The median age in the town was 38.7 years. 24.5% of residents were under the age of 18; 8.5% were between the ages of 18 and 24; 26.7% were from 25 to 44; 29.9% were from 45 to 64; and 10.4% were 65 years of age or older. The gender makeup of the town was 56.2% male and 43.8% female.

===2000 census===

As of the census of 2000, there were 1,397 people, 431 households, and 334 families living in the town. The population density was 34.7 PD/sqmi. There were 470 housing units at an average density of 11.7 /sqmi. The racial makeup of the town was 98.28% White, 0.72% African American, 0.29% Native American, 0.21% Asian, and 0.50% from two or more races. Hispanic or Latino of any race were 0.21% of the population.

There were 431 households, out of which 34.6% had children under the age of 18 living with them, 66.6% were married couples living together, 5.8% had a female householder with no husband present, and 22.3% were non-families. 18.3% of all households were made up of individuals, and 5.8% had someone living alone who was 65 years of age or older. The average household size was 2.65 and the average family size was 2.92.

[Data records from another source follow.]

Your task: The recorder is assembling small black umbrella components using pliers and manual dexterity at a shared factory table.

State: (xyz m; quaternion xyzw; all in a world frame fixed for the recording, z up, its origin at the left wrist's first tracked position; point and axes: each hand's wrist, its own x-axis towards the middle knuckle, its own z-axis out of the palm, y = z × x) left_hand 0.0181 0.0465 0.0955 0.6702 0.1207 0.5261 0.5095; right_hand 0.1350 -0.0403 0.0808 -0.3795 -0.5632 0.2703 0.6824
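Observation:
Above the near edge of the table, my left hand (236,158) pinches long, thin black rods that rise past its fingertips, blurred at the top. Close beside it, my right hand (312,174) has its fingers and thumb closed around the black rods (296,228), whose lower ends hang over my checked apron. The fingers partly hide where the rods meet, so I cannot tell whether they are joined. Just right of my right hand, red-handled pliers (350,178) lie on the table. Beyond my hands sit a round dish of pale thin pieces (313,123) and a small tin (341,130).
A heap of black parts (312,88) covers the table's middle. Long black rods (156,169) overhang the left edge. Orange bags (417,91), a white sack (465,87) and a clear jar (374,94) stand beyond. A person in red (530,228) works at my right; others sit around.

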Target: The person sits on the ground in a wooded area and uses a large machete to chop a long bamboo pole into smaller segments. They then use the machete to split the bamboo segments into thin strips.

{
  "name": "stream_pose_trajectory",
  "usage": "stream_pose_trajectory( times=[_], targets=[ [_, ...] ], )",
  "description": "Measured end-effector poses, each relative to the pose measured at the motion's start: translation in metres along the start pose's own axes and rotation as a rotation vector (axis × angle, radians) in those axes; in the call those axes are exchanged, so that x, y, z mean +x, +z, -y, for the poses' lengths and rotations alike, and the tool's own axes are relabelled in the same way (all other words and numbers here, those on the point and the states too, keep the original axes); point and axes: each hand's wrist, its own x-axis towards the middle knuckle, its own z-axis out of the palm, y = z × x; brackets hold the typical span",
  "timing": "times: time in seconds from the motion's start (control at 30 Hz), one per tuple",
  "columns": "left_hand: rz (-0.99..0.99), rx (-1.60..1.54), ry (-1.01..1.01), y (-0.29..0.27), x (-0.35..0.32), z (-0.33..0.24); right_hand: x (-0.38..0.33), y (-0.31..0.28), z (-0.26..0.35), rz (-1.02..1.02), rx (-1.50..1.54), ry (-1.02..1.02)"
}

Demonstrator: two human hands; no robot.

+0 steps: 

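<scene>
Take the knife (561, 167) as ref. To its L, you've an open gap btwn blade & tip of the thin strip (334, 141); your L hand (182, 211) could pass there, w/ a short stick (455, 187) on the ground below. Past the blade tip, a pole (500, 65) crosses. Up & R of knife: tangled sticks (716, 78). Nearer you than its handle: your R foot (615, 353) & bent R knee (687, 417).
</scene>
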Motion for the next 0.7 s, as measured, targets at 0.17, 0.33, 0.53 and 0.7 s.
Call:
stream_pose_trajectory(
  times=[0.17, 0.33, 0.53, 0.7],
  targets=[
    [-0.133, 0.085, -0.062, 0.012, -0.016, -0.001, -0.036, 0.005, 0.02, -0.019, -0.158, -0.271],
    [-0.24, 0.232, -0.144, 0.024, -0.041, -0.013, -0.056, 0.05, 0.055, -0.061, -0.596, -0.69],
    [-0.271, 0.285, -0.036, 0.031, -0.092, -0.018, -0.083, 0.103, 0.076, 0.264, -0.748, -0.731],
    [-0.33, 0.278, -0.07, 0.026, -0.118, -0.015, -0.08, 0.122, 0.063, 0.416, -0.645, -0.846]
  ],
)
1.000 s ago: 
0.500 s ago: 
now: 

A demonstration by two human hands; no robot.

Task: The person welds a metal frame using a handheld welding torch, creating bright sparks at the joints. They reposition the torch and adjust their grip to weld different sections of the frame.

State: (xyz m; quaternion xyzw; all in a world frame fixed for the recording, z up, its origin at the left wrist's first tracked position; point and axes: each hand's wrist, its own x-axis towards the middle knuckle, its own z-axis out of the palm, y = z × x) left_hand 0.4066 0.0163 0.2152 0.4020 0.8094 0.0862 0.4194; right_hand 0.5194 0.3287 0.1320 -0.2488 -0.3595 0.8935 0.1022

In the town, the population was spread out, with 24.1% under the age of 18, 10.1% from 18 to 24, 34.3% from 25 to 44, 24.2% from 45 to 64, and 7.4% who were 65 years of age or older. The median age was 36 years. For every 100 females, there were 109.8 males. For every 100 females age 18 and over, there were 115.7 males.

The median income for a household in the town was $36,053, and the median income for a family was $39,625. Males had a median income of $31,250 versus $20,735 for females. The per capita income for the town was $14,832. About 6.7% of families and 10.5% of the population were below the poverty line, including 14.8% of those under age 18 and 4.0% of those age 65 or over.